Vantagens de uma memória fotográfica, apenas ter o desenho das runas em mente é o bastante para que eu consiga ativá-las com toda a potência.
Ergo a mão esquerda, sentindo como se um calafrio percorresse meu braço em direção a minha mão. Ele se reúne e aquece a cada segundo concentrando-se na minha palma de um segundo ao outro.
Um forte clarão surge e a luz se estabiliza e de imediato aponto a mão para o galpão, rompendo as densas sombras que existem dentro do lugar, me revelando tudo que existe ali. Vou movendo minha mão iluminando todo o lugar, tanto em busca de sinais da entidade, quanto para relembrar deste ambiente. Os sinais do confronto que tive estão aqui, arrisco dizer que não mudou nada.
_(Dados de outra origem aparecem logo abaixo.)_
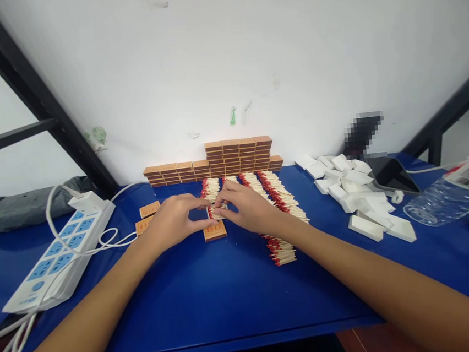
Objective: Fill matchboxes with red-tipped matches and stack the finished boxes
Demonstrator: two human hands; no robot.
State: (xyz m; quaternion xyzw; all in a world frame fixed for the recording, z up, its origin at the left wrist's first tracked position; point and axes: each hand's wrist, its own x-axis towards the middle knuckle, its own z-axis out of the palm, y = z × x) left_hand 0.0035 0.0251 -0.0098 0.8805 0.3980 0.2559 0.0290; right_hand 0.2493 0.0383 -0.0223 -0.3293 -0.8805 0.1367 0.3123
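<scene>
An open matchbox [215,231] lies on a blue table [229,298], matches showing in its tray. The left hand [178,220] is half open, thumb and fingertips at the tray's left side; the right hand [243,205] pinches its fingertips together over the matches, its exact grip unclear. Behind and to the right lie rows of red-tipped matches [284,196]; stacked matchboxes [238,156] line the wall [215,61].

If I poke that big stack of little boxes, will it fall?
The stack probably shifts easily: its little boxes look like light card. The wall behind might stop it tipping backward, but the top boxes could slide off.
</scene>
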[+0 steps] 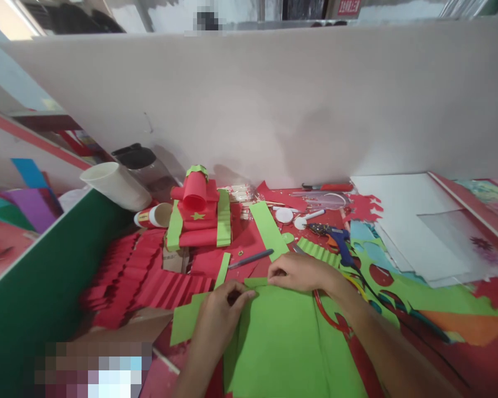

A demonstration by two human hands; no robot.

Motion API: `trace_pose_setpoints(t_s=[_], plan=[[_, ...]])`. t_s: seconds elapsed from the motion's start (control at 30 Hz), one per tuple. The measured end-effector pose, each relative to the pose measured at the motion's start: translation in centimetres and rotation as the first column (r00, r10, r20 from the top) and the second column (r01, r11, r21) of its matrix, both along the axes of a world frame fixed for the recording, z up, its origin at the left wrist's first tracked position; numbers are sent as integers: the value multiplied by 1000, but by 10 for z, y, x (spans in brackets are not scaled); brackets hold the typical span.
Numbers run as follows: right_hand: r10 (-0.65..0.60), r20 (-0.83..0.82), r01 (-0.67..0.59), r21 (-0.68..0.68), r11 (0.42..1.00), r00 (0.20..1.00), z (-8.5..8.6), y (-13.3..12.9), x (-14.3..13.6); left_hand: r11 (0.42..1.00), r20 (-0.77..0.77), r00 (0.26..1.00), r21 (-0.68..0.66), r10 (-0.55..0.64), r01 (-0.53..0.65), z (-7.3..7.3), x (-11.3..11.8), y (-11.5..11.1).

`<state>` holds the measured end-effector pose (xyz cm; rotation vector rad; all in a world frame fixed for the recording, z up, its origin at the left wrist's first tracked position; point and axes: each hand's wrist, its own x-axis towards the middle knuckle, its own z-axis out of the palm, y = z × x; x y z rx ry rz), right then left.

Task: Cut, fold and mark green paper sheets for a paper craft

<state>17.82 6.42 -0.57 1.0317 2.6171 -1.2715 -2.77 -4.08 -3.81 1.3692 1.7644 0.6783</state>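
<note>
A large green paper sheet lies at the bottom middle, its far edge folded over in a narrow strip. My left hand pinches the left end of that folded edge between thumb and fingers. At the right part of the same edge, my right hand has its fingers curled down on the paper. Beyond my hands are a grey pen and a light green strip. Red-handled scissors lie partly under my right forearm.
A red and green paper model stands at the back beside a paper cup. Pleated red paper lies left, near a green divider. A blue glue gun and white sheets are to the right.
</note>
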Motion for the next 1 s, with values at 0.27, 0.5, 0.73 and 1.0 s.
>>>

Ouço o barulho repentino de madeiras sendo rompidas com toda a violência atrás de mim, e prontamente me viro para ver o que é a causa desse barulho. De imediato noto que a estrutura logo acima da porta do galpão foi rompida por algo, e um vulto semelhante a um corpo surge caindo, agarrando-se na porta e balançando em minha direção.
Antes que consiga me defender, meu queixo é golpeado e sou lançado para trás. Meu corpo cai em um som abafado e a dor me aflige. Toco o queixo com a ponta dos dedos, por sorte não me machuquei com esse golpe.
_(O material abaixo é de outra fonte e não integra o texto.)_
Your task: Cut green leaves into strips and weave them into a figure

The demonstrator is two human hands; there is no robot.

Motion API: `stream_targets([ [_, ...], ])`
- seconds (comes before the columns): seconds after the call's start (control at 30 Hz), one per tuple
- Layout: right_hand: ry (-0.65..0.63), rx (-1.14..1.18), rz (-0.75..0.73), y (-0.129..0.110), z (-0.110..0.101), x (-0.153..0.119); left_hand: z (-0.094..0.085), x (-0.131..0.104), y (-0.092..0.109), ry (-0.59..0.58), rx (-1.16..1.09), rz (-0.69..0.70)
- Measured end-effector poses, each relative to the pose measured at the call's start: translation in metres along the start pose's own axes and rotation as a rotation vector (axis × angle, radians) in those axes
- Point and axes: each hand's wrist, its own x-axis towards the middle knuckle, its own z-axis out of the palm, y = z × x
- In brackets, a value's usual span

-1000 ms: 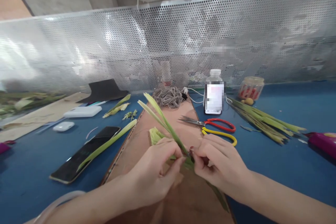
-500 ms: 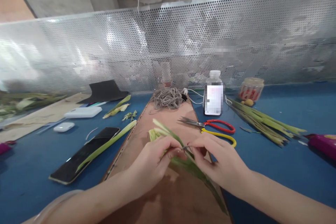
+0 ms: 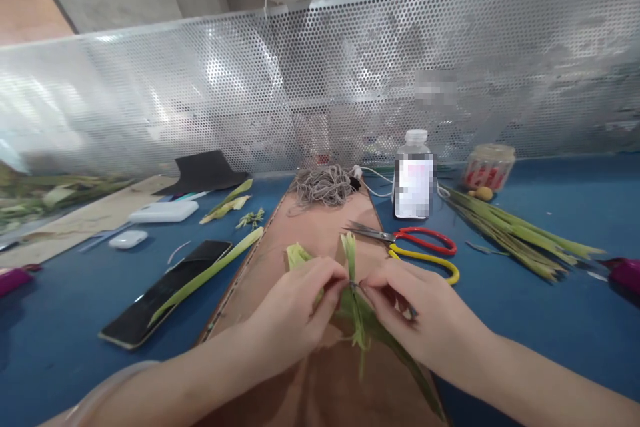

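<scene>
My left hand (image 3: 310, 297) and my right hand (image 3: 415, 297) meet fingertip to fingertip over the brown board (image 3: 280, 240). Between them a thin grey cord (image 3: 353, 283) crosses a bunch of green leaf strips (image 3: 357, 313), and both hands pinch it from either side. The frayed ends of the strips point up and down from the crossing. Another pale green leaf end (image 3: 297, 254) shows behind my left hand. Scissors (image 3: 395, 236) with one red and one yellow handle lie just beyond my right hand. A tangled pile of grey cord (image 3: 325, 187) rests at the board's far end.
Left on the blue table (image 3: 55, 320) are a black phone (image 3: 185, 287) with a leaf across it, white cases (image 3: 164, 212) and a black sheet (image 3: 207, 172). To the right stand a propped lit phone (image 3: 414, 188), a jar (image 3: 489, 168) and long green leaves (image 3: 520, 233).
The leaf bunch between my hands has turned more upright, its frayed lower ends now showing. My fingertips remain pinched close together. The view has shifted slightly, moving the scene a little right.
</scene>
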Motion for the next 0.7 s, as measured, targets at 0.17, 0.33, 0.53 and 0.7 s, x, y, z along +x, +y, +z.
stream_targets([
  [0.17, 0.002, -0.026, -0.074, -0.001, 0.001, 0.0, -0.005, 0.0, 0.001, 0.04, 0.087, 0.19],
  [0.33, -0.163, -0.095, 0.001, 0.005, -0.004, 0.006, 0.001, 0.01, -0.003, -0.161, 0.088, 0.278],
  [0.53, -0.136, -0.587, -0.199, 0.021, -0.002, 0.004, 0.019, 0.038, -0.002, -0.194, 0.258, 0.225],
  [0.7, -0.139, -0.774, -0.376, 0.023, -0.001, -0.009, 0.023, 0.051, 0.002, -0.29, 0.195, 0.177],
])
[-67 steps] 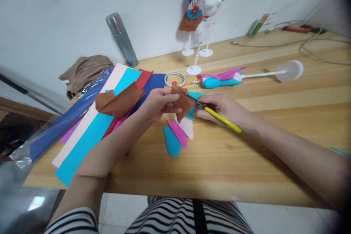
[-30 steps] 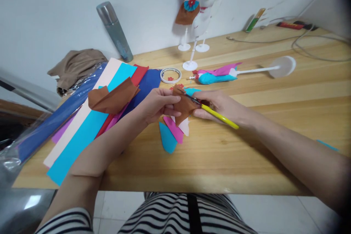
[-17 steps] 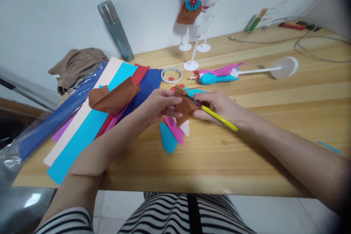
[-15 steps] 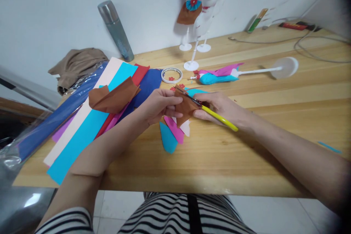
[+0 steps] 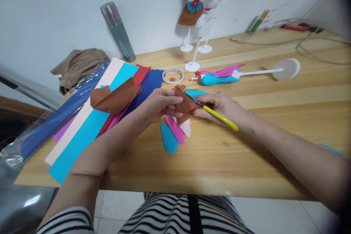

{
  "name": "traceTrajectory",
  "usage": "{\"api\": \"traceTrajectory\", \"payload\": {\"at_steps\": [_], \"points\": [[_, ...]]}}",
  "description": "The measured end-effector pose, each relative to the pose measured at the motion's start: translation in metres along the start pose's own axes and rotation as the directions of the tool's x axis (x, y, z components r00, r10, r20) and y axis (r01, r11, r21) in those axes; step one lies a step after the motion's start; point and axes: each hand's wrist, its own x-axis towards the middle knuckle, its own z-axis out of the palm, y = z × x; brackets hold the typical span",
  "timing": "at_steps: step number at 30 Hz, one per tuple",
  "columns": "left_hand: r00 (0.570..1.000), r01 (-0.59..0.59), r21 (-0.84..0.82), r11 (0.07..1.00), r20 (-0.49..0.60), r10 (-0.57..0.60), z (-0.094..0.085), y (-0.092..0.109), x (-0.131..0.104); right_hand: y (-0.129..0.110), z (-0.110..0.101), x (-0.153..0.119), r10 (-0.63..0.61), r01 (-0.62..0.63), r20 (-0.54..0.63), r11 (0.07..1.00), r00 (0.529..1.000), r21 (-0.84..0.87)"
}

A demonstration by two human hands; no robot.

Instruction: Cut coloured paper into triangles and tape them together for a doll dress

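Note:
Between the fingers and thumb of my left hand [image 5: 163, 104] is a piece of brown crepe paper [image 5: 184, 106]. My right hand [image 5: 218, 108] is closed round a pair of scissors with a yellow handle [image 5: 221, 117]. The dark blades lie along the upper right edge of the brown paper. Just below my hands, a blue paper piece [image 5: 169, 139], a pink paper piece [image 5: 175, 129] and a pale one [image 5: 186, 128] rest on the table. Small red paper flowers [image 5: 182, 87] and a blue strip lie just behind my fingers.
Coloured paper sheets [image 5: 71, 150] and a folded brown piece [image 5: 116, 97] are at left. Behind stand a tape roll [image 5: 164, 77], a flask [image 5: 118, 33] and white doll forms [image 5: 210, 11]. A dressed doll on a stand [image 5: 221, 76] lies at right, near a cable [image 5: 260, 42].
The scissor blades look slightly more closed along the brown paper's edge. Both hands keep nearly the same place; the whole view has shifted a little.

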Motion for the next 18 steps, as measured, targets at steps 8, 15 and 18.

Foi como pensei e também como Ferdinand disse, haveria um ataque surpresa.
Olho para a figura de pé a minha frente. A penumbra oculta bem seu corpo, a única coisa que consigo enxergar é o brilho de seus olhos vermelhos vivos cravados em mim.
- Olá olá... Brian... Você veio mesmo... – Ouço a voz de Clara, mas carregada de agressividade junto a uma risada seca.
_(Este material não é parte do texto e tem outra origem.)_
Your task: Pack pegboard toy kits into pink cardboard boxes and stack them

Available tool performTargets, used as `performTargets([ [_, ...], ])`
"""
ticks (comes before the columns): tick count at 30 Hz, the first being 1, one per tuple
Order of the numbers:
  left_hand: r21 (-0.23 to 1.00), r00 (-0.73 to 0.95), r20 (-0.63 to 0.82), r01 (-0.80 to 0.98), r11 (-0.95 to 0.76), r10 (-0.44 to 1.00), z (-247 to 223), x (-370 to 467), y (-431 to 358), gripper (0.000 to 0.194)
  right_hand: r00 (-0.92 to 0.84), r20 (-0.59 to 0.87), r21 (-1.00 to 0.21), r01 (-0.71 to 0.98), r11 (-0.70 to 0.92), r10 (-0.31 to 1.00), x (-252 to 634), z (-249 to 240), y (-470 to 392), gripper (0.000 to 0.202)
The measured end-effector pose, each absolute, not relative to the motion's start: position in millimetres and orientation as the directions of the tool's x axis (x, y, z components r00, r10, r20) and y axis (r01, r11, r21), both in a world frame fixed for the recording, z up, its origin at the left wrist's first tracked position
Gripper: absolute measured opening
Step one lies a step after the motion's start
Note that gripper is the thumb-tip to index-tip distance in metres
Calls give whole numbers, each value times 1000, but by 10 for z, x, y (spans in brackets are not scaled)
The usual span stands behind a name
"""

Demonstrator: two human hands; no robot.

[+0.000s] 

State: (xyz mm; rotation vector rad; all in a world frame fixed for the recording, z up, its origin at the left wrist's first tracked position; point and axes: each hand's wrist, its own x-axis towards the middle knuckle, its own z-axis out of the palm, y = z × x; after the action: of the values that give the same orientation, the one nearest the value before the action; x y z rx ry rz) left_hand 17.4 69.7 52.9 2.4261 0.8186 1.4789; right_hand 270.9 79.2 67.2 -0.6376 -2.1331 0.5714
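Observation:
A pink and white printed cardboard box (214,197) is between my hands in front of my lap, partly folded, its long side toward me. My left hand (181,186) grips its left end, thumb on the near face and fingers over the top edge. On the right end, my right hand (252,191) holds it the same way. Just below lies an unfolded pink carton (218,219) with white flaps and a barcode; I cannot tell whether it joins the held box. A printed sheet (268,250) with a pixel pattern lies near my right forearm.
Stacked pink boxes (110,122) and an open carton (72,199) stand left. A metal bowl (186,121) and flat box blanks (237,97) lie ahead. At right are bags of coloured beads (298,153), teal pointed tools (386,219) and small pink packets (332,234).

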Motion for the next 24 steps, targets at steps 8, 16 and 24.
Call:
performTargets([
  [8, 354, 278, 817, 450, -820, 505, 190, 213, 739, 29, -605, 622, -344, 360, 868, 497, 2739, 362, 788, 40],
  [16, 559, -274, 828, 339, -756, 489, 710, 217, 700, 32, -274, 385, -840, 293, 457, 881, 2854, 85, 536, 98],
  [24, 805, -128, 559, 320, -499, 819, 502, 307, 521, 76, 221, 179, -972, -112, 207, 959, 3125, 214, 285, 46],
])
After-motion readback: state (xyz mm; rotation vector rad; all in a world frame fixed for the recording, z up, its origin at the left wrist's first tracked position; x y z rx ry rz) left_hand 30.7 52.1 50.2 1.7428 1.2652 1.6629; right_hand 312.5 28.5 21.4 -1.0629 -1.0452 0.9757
- Eu tinha que vir. – Me levanto devagar, sem tirar meus olhos da criatura a minha frente.
- Que fofo... Nós estávamos te esperando. – Diz, agora sua voz sai muito mais semelhante a da Clara que conheço. Não existe a hostilidade, apenas a voz dela, e novamente isso me deixa um pouco incerto de como reagir.
Não respondo. Apenas me coloco de pé, tentando ignorar qualquer coisa que esteja pensando ou sentindo agora. Devo me lembrar o mais importante, quem está a minha frente não é a Clara.
Sua mão se ergue devagar até estar em frente ao corpo, e de repente uma imensa esfera luminosa surge em na palma de sua mão, forte o bastante para iluminar seu corpo e todo o ambiente.
A luz revela o sorriso retorcido no rosto que deveria ser da Clara junto ao intenso olhar focado em mim. As roupas que vestia antes estão destroçadas, a blusa que usava está com as mangas arrancadas a força, e o mesmo aconteceu com as pernas da calça que agora mais se assemelha a um microshorts.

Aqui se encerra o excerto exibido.